* **WHAT YOU SHOULD DO**:
Lines holding the word "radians" must be located in the listing below and copied.

** INPUT DATA follows **

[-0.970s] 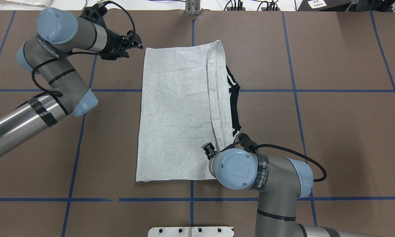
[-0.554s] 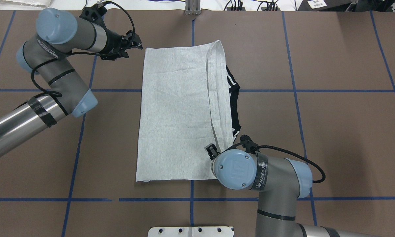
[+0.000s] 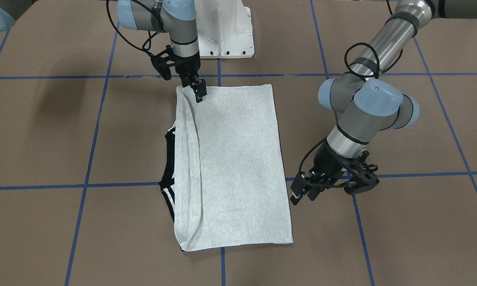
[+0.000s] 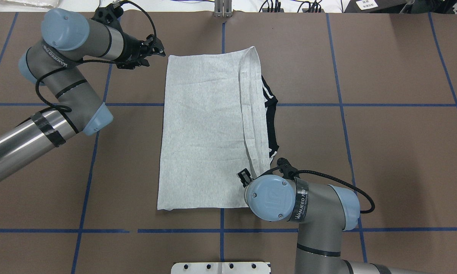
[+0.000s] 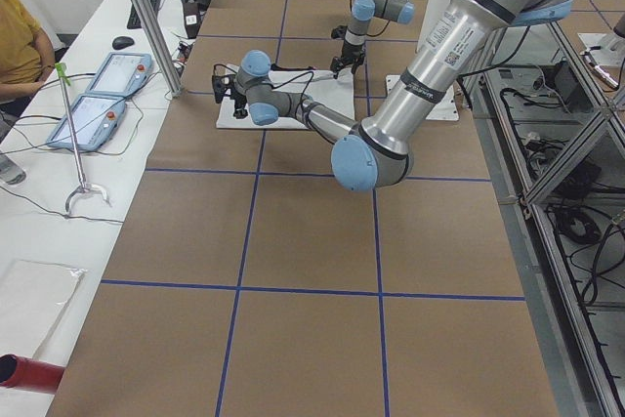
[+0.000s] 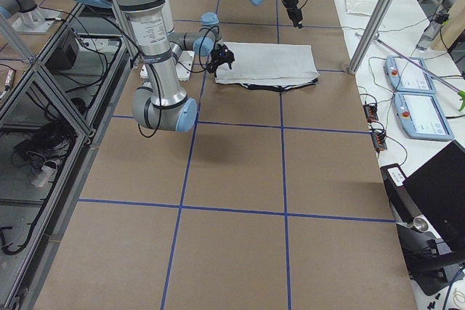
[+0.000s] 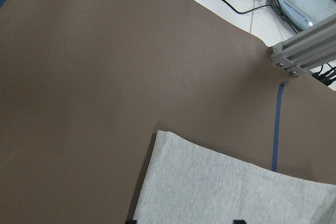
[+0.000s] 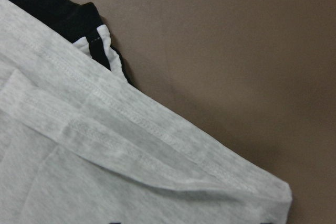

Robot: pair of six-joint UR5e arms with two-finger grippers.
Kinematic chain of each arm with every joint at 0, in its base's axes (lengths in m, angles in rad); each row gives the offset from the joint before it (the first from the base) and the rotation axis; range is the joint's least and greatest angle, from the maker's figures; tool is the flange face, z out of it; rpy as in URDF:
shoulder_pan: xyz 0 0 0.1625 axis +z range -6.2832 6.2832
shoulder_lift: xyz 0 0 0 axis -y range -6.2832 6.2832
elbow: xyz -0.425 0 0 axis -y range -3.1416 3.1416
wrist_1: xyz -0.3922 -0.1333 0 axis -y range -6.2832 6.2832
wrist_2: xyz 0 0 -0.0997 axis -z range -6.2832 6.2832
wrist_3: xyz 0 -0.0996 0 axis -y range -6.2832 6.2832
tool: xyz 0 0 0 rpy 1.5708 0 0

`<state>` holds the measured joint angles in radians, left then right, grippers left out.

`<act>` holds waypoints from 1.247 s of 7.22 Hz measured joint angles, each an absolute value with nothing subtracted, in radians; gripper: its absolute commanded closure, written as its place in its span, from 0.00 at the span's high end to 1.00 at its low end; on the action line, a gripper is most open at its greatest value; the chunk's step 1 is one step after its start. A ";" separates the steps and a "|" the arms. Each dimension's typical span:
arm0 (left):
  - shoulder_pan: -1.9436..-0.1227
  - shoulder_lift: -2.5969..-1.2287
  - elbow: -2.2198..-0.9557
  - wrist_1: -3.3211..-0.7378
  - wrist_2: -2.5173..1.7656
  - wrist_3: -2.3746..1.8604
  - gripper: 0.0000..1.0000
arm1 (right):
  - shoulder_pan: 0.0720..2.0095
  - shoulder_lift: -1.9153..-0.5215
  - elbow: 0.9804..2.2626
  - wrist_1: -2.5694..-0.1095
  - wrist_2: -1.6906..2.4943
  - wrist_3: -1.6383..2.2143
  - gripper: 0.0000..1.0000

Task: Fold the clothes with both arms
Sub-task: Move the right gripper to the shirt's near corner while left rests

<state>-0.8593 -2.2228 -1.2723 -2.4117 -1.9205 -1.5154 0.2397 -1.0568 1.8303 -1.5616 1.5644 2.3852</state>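
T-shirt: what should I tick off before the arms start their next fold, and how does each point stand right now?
1. T-shirt lying flat as a folded rectangle: ok.
2. Left gripper open, beside the far corner: ok.
3. Right gripper open, over the near corner: ok.
4. Either gripper closed on cloth: not ok, neither yet.
5. Black collar tucked inside the fold: not ok, it pokes out on the robot's right side.
6. Right gripper touching the cloth: cannot tell.

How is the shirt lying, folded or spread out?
Folded. The shirt lies as a neat rectangle, with the top layer's hem laid over and the black collar peeking out from under it.
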 measured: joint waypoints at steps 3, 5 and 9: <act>-0.859 -2.223 -1.274 -2.411 -1.921 -1.518 0.68 | 0.237 -1.050 1.815 -1.560 1.563 2.386 0.20; -0.859 -2.222 -1.280 -2.410 -1.920 -1.520 0.68 | 0.236 -1.047 1.813 -1.558 1.563 2.399 0.00; -0.859 -2.221 -1.289 -2.409 -1.920 -1.522 0.68 | 0.238 -1.047 1.826 -1.551 1.572 2.404 0.00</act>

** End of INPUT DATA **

* **TASK SOLUTION**:
`<state>` holds the measured joint angles in radians, left then right, grippers left out.
`<act>` holds waypoints from 1.247 s of 7.22 Hz measured joint angles, each an absolute value with nothing subtracted, in radians; gripper: its absolute commanded closure, written as its place in its span, from 0.00 at the span's high end to 1.00 at its low end; on the action line, a gripper is most open at its greatest value; the chunk's step 1 is one step after its start. A ";" separates the steps and a "|" the arms. Each dimension's typical span:

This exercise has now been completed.